In step 2, the role info to be used by the account to be requested is selected. Only the role info that the user can request is shown.
The following is a screen showing a list of roles that the requester can request:
images/download/attachments/1089271/worddav8a7037ed354bf9f536ee669578556455.png
<Role info>

In this step, when the role to be requested is selected, the usage period for that role is selected, and the "Add" button is clicked, the role is added under the authority to be requested on the main screen.
Each of the items is described below.

  • Checkbox: Select the checkbox of the role item to be requested and click the "Add" button to add as an authority to be requested.

  • Role: Displays the role name

  • Code: Displays the role code

  • Parent name: If the role has a hierarchical structure, the parent name of the role is displayed.

  • Description: Displays a description of the role

The buttons on the screen for step 2 are described below.

  • Add: Adds the checked items under the authority to be requested on the main screen

  • Search: Shows the role info corresponding to the info entered in the list

  • Previous: Shows the step 1 account info screen

  • OK: Brings up the list

※ Note

If the authorities are not shown on the request authority popup of the profile center, please check the following:

1. Are the requestable resources, roles, and menus set to requestable?

  • In Resource Management > Resource Management > (specific resource) info > Authority policy, the authority request attribute must be set to "Possible".

  • In Resource Management > Resource Management > (specific resource) authority tab > Request possibility of the role and menu in each item must be set to "Possible".


    2. Has an approver been designated for the approvable resources, roles, and menus?

  • By default, authorities for which there is no approver cannot be requested.

  • An approver must be designated for each resource, role, and menu item.

  • When there are a large number of role/menu items, and the same approver is being registered, select the applicable role and menu items, and then designate the approver in "All approvers". This way, the approver need not be designated for each individual item.


    3. Is the registered resource registered as the main group in a particular resource group?

  • Registered resources are displayed only when they are registered in "All resources" on the resource tree.

  • Resources must be categorized and registered by registering resource groups.

  • Whereas a given resource can be registered in multiple resource groups, because the resource attribute info registered in the "Main group" is shown in the profile center, the main group must be designated accurately.


    4. Is the type of registered resource properly registered?

  • In resource attributes, in the "type" attribute, the application resource must be registered as "app".

  • Among resource attributes, in the "type" attribute, the system account resource must be registered as a "sys.~" value.


    5. In the "User authority scope" of the requester's group info, is info on the authority to be requested registered?
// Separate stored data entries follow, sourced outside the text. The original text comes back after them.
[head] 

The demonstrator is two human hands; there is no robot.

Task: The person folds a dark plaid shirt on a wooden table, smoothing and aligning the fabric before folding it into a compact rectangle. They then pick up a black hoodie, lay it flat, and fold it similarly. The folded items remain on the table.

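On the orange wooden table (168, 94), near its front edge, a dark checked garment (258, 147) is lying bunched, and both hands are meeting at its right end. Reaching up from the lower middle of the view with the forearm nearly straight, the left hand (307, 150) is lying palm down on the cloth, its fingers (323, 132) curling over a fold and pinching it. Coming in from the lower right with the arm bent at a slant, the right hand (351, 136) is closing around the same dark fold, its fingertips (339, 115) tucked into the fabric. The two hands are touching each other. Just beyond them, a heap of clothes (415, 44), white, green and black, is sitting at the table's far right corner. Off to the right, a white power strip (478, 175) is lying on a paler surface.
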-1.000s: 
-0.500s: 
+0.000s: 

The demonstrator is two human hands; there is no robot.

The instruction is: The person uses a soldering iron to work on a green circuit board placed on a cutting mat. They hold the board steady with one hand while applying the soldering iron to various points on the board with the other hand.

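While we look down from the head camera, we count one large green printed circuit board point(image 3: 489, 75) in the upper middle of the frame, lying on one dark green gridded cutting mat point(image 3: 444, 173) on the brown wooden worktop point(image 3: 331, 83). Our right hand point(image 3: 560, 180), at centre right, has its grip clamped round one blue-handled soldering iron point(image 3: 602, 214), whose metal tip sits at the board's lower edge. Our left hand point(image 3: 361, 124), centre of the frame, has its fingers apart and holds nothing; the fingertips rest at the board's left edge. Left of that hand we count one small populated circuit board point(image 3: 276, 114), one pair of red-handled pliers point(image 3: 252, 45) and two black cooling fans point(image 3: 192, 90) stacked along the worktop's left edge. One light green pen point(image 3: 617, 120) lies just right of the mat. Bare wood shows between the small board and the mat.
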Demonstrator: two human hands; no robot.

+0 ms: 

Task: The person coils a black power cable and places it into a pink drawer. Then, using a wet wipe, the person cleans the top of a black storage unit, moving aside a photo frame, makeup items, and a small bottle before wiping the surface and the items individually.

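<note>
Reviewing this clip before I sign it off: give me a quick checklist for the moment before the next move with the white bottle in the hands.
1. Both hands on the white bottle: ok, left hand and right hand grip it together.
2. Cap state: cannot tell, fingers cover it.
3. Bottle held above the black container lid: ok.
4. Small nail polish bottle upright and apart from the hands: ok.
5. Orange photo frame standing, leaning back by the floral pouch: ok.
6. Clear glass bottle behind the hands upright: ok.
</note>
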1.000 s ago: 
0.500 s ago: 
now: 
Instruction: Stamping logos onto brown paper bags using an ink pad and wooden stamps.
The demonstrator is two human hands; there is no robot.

  • The authority info that can be requested by the requester is the authorities registered in the "User authority scope" of the group where the requester belongs (includes all groups including directly affiliated group and rule groups).

  • In other words, using the authority info registered here, the range of authorities that each user can request can be restricted.

  • In "User authority scope", "Add my scope" is an authority displayed only when a user requests an authority in person.

  • In the "User authority scope," "Add delegation scope" is an authority displayed both when a user requests an authority in person and when the request is made by proxy.

  • In other words, the range of "Add my scope" < "Add delegation scope".


    Only when the conditions above are satisfied is authority info displayed on the authority popup.